**WORK TASK:** Reading through the lines below, count those that include the string "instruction"; the answer is that number and nothing else.
ENTRIES SHOWN Block Start
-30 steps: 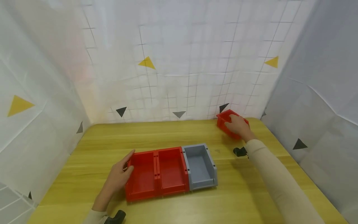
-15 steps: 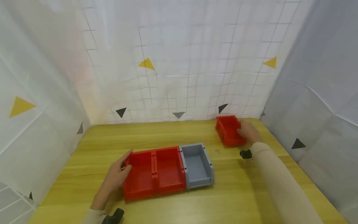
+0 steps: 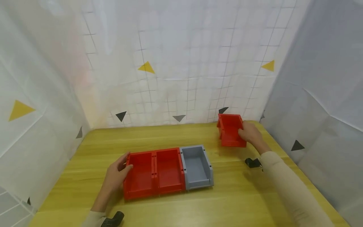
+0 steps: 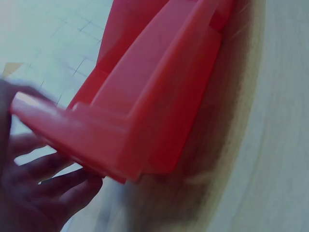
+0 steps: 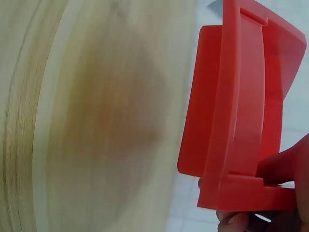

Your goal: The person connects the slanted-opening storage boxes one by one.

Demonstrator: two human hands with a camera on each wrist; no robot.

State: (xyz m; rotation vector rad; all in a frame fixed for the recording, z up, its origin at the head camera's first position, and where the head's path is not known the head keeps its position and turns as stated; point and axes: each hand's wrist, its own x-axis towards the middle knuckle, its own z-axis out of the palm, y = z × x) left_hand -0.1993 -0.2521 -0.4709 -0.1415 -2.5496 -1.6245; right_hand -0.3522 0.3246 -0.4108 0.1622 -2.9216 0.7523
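Observation:
Two red bins, a left one (image 3: 141, 173) and a middle one (image 3: 169, 170), and a grey bin (image 3: 196, 165) stand side by side on the table. My left hand (image 3: 115, 175) grips the outer left wall of the left red bin, thumb over the rim and fingers along the outside. At the back right, a third red bin (image 3: 231, 130) is held off the table by my right hand (image 3: 250, 134). The right thumb is inside its right wall, with fingers outside. In the right wrist view, a shadow lies on the wood beside this bin (image 5: 248, 96).
A wooden table (image 3: 170, 208) carries the bins. White sheeting (image 3: 181, 47) with grid lines and coloured triangles rises behind it and on both sides. Small black devices, one on the left (image 3: 113, 219) and one on the right (image 3: 253, 163), sit at the wrists.
My right hand has shifted to the third red bin's right wall, turning its low front toward me and lifting it. My left hand keeps its grip on the left red bin.

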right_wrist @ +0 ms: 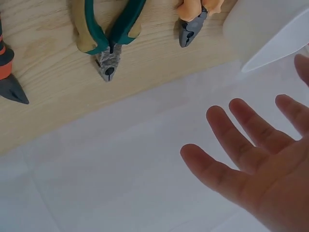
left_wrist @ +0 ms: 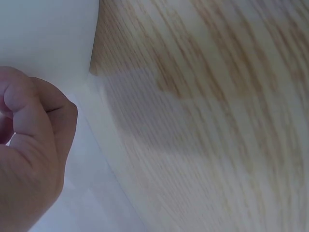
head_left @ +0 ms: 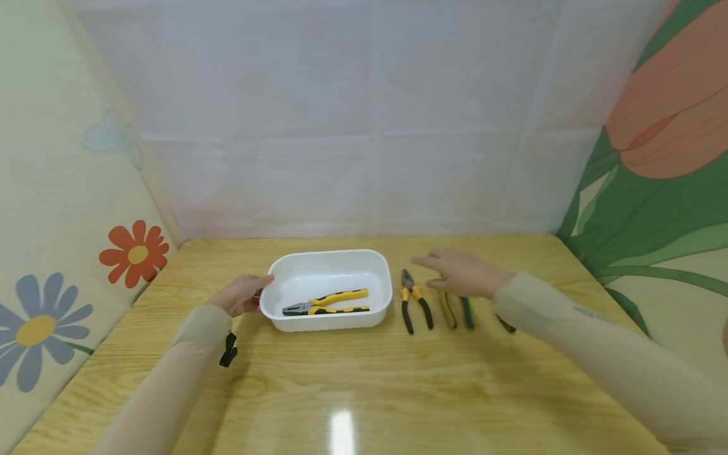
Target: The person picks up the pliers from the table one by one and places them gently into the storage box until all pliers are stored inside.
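Note:
At its left end, a white plastic tub (head_left: 330, 323) is held at the rim by my left hand (head_left: 243, 295); the curled fingers (left_wrist: 29, 106) show against its wall in the left wrist view. Inside the tub lies a pair of yellow-and-black pliers (head_left: 327, 303). My right hand (head_left: 463, 273), fingers spread and holding nothing, is over the tools right of the tub. Nearest to it are orange-and-black pliers (head_left: 417, 300) and green-and-tan pliers (right_wrist: 108, 43), whose heads it hides in the head view.
Farther right, another tool with an orange-and-black handle (right_wrist: 6, 63) is partly hidden by the right forearm in the head view. The wooden table (head_left: 284, 392) ends at a white cloth backdrop (head_left: 352, 183). Flower-printed panels (head_left: 68, 253) stand on both sides.

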Demonstrator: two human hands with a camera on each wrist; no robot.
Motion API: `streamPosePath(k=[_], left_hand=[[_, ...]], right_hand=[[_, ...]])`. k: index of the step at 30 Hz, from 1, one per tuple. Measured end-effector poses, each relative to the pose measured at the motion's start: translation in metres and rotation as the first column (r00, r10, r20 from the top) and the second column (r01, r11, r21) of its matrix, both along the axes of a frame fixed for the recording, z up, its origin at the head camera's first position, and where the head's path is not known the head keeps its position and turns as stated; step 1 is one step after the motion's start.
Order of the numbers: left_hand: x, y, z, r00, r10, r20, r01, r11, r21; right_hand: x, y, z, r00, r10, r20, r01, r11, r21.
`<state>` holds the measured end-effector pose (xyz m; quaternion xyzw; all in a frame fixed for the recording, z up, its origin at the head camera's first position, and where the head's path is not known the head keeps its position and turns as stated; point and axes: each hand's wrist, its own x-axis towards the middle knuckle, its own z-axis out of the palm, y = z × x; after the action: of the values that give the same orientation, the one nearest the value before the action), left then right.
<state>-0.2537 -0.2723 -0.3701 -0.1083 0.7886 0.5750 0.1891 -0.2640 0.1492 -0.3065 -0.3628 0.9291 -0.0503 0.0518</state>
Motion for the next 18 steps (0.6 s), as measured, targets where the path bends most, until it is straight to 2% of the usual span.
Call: streamPosePath(k=[6,14,18], left_hand=[[-0.007,-0.010,-0.007,1.000,-0.025,-0.002,0.026,0.999,0.039],[0.002,0.001,0.004,1.000,0.023,0.011,-0.022,1.000,-0.004],[0.000,0.000,0.001,1.000,0.022,0.017,-0.022,1.000,0.001]], right_hand=[[0.000,0.008,-0.001,1.000,-0.011,0.002,0.011,1.000,-0.029],[0.006,0.020,0.002,0.999,-0.021,-0.035,0.020,0.999,-0.042],[0.008,0.027,0.001,0.997,-0.076,-0.030,0.075,0.996,-0.054]])
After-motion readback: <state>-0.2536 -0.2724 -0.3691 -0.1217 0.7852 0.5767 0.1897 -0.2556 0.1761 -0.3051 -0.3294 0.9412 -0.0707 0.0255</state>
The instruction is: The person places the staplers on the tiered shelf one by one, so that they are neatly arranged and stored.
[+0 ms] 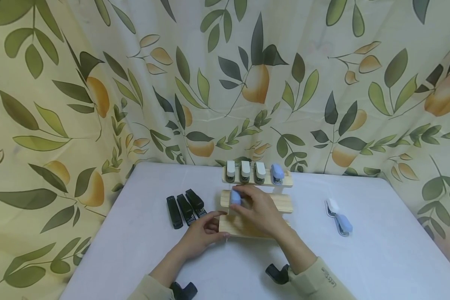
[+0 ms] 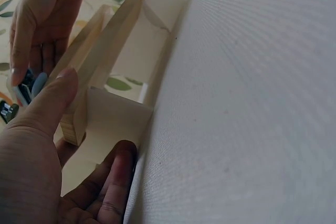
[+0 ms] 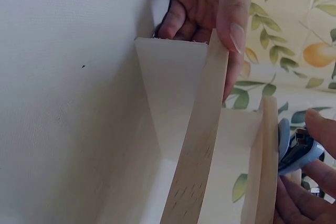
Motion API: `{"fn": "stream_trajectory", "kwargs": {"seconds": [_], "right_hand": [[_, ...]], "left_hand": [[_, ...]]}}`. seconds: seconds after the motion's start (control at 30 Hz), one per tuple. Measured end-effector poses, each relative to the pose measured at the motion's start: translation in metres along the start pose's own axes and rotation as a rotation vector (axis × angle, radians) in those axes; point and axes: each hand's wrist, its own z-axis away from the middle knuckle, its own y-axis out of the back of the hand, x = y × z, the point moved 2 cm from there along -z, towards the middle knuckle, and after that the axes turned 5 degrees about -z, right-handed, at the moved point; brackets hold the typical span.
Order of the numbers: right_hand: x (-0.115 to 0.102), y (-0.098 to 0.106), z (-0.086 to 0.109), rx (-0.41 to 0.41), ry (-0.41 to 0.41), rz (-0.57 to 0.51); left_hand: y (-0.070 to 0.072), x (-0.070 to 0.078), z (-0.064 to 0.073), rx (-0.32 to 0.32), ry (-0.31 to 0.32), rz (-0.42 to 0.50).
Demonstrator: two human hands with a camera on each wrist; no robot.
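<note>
A tiered display stand has pale wooden shelves and white supports. At its lower left end my left hand grips the front shelf, the thumb on the wood and the other fingers curled beside the white support. My right hand pinches a small blue stapler at the left end of the middle shelf. In the right wrist view that stapler's base lies right at the shelf's surface. On the back shelf, several small staplers stand in a row: three white ones and a blue one.
Left of the stand lie three black staplers side by side, close to my left hand. Over on the right, a white stapler and another blue stapler lie on the white table. A leaf-patterned curtain hangs behind.
</note>
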Motion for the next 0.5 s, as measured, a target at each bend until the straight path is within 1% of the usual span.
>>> {"fn": "stream_trajectory", "kwargs": {"seconds": [0.3,0.5], "right_hand": [[-0.0014,0.0007,-0.0005,-0.008,-0.012,-0.012],[-0.0021,0.0014,0.0007,-0.017,-0.013,-0.009]], "left_hand": [[0.0008,0.0002,-0.0008,0.002,-0.01,0.003],[0.0001,-0.0013,-0.0005,0.003,-0.005,0.007]]}}
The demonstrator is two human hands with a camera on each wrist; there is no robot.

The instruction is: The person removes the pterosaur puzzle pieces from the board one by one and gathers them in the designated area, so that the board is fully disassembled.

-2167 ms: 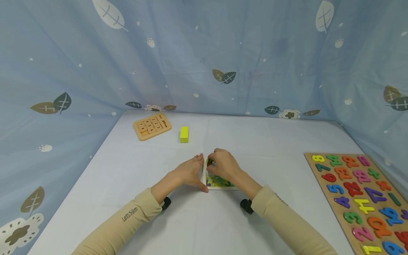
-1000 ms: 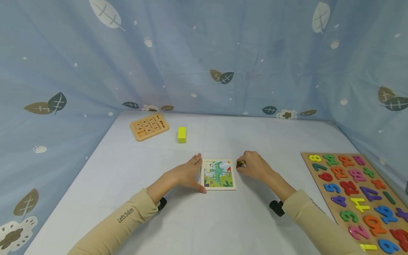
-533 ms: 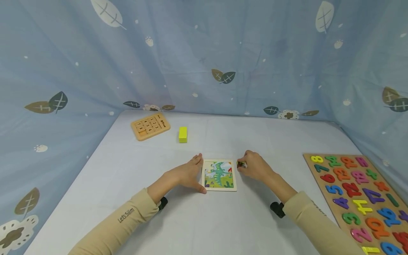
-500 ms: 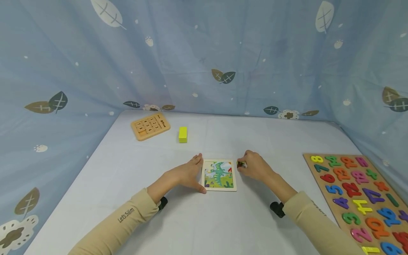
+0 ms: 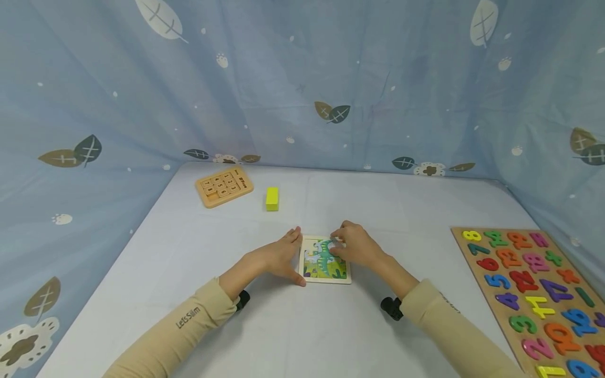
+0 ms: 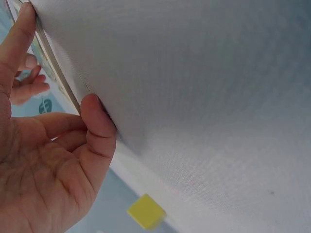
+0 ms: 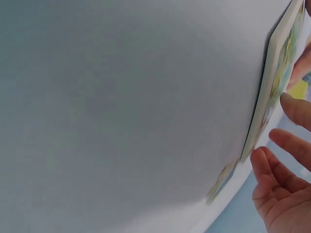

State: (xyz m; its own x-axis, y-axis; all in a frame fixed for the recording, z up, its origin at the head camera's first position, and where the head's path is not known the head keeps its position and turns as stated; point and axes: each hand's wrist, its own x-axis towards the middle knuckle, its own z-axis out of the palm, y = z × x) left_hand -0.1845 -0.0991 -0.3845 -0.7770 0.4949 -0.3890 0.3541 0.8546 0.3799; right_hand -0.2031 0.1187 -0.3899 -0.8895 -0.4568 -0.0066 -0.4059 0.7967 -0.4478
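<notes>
A small square dinosaur jigsaw puzzle (image 5: 325, 262) in a pale wooden frame lies on the white-covered table. My left hand (image 5: 280, 257) rests along its left side, thumb near the front corner and fingertips at the back corner. In the left wrist view the fingers (image 6: 99, 114) touch the frame's edge. Over the puzzle's back right part is my right hand (image 5: 356, 244), its thumb and index finger apart and the other fingers curled. The right wrist view shows the thumb (image 7: 294, 109) at the puzzle's surface, with nothing held. A loose puzzle piece (image 7: 222, 182) lies beside the frame there.
A wooden number slide puzzle (image 5: 224, 186) sits at the back left, with a yellow block (image 5: 272, 199) to its right. Along the right side lies a large board of coloured numbers (image 5: 534, 294). A blue leaf-print curtain (image 5: 283, 79) hangs behind the table.
My right hand carried a puzzle piece from the back left of the puzzle to its right side, let it go, then moved left over the puzzle. My left hand has stayed at the frame.
</notes>
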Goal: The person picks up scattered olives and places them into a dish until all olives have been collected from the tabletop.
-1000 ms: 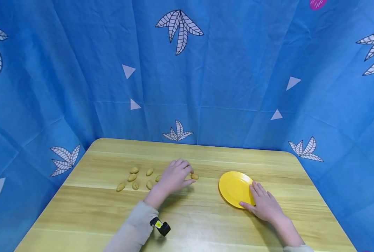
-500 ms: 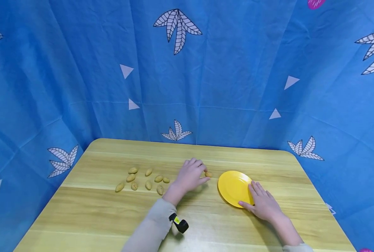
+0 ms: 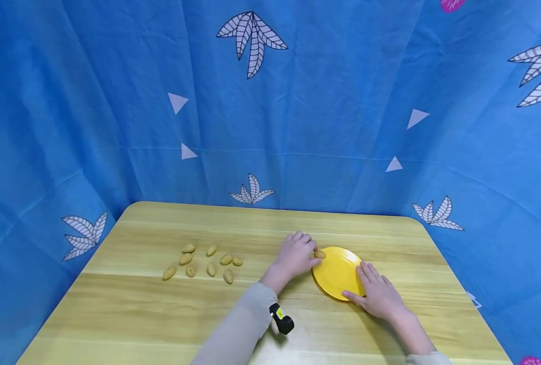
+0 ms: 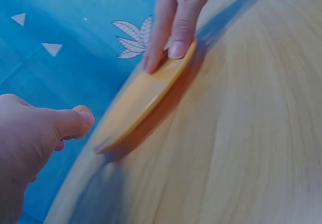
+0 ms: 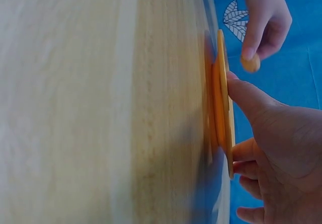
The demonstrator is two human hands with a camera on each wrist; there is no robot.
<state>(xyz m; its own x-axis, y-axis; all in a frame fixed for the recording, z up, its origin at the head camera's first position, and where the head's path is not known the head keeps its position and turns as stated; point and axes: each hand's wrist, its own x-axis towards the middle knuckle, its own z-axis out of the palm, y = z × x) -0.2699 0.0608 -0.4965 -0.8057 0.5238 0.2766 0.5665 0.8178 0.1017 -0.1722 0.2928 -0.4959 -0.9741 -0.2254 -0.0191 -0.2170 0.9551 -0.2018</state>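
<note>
My left hand [image 3: 294,257] pinches a small tan oval nut [image 3: 319,254] between thumb and fingertips, over the left rim of a yellow plate [image 3: 335,279]. In the left wrist view the nut [image 4: 80,108] is mostly covered by the thumb. The right wrist view shows the nut [image 5: 250,63] held above the plate's level. My right hand [image 3: 382,298] rests on the plate's right side, fingers extended and spread, thumb touching the near rim. Several similar nuts [image 3: 211,269] lie scattered on the wooden table left of the plate.
The wooden table [image 3: 129,304] has rounded far corners. Blue curtain [image 3: 343,101] with white leaf prints hangs behind it and at both sides. A small black camera [image 3: 281,319] is strapped to the left wrist.
My left hand has moved right with the nut, from the table's middle to above the plate's left rim. My right hand has stayed on the plate.
</note>
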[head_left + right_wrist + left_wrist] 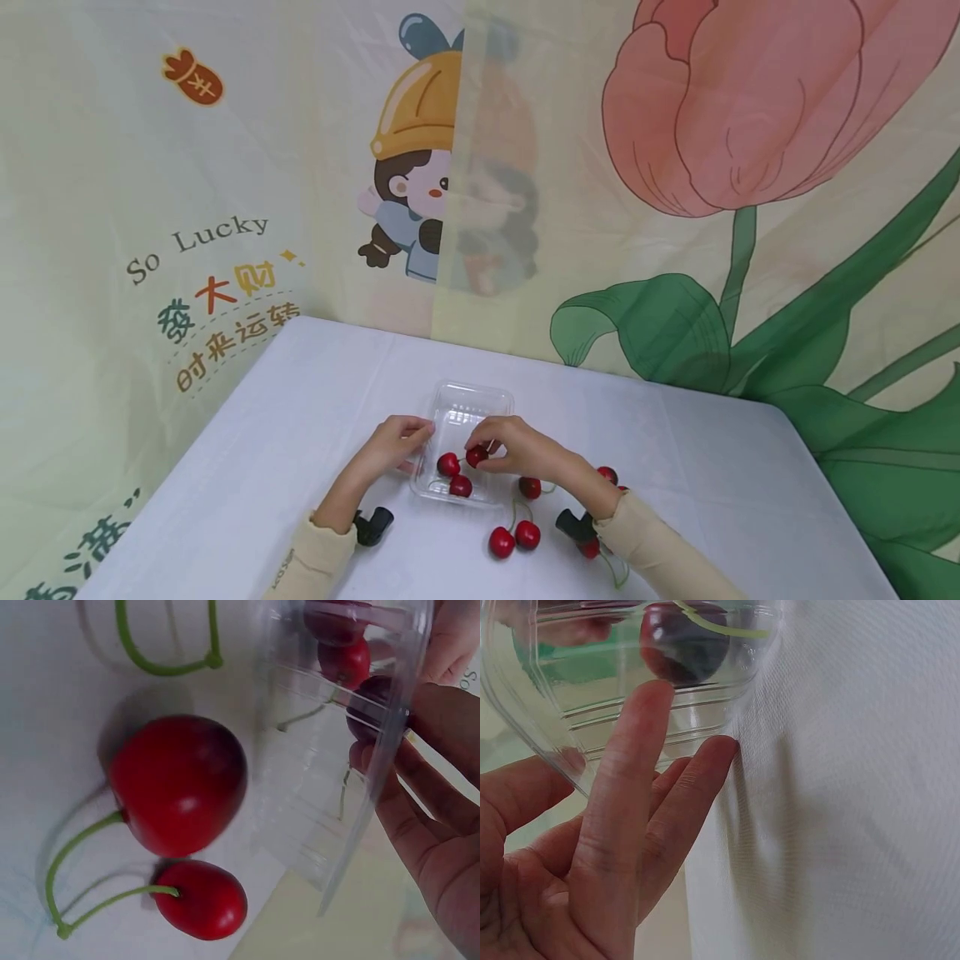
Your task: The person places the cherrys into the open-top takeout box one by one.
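A clear plastic box (459,423) stands on the white table. My left hand (392,443) grips its left rim, the thumb at the edge and the fingers (622,780) against the outer wall. Reaching in over the opposite side, my right hand (525,446) pinches a dark red cherry (476,456) between thumb and fingertips. That cherry (369,709) shows through the clear wall in the right wrist view. Close by it in the box are a cherry (447,465) and, nearer the front, another cherry (461,486). Green stems show inside.
In front of the box's right corner lies a stemmed cherry pair (502,542). A cherry (529,487) sits beside the box, and several more, including one cherry (607,475), lie partly hidden by my right forearm. A printed curtain (510,325) hangs behind the table.
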Tool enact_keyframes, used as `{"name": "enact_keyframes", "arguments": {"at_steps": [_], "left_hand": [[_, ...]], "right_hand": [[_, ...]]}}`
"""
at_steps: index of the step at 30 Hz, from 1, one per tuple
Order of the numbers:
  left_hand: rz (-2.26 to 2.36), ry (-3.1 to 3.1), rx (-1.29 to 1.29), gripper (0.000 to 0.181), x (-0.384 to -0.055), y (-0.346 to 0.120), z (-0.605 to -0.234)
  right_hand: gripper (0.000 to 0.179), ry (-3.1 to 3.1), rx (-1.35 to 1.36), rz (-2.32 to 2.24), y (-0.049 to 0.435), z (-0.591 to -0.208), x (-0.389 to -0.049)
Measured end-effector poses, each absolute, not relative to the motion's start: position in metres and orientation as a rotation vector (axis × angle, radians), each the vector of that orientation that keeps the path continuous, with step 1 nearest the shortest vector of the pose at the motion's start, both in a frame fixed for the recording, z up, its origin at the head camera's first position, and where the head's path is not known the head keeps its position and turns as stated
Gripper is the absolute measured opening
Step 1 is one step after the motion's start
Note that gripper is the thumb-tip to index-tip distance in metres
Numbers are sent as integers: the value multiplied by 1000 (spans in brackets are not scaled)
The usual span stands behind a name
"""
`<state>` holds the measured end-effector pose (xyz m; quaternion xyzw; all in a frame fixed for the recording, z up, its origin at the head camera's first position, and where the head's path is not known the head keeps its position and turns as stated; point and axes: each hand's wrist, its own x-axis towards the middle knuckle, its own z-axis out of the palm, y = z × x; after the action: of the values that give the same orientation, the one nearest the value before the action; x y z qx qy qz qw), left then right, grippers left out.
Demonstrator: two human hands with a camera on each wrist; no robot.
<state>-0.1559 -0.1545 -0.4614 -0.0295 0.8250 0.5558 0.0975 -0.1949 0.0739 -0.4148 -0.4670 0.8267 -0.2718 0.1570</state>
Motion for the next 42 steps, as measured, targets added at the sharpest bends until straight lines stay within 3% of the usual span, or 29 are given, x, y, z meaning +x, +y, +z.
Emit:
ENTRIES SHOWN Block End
**EXERCISE OUTPUT:** 2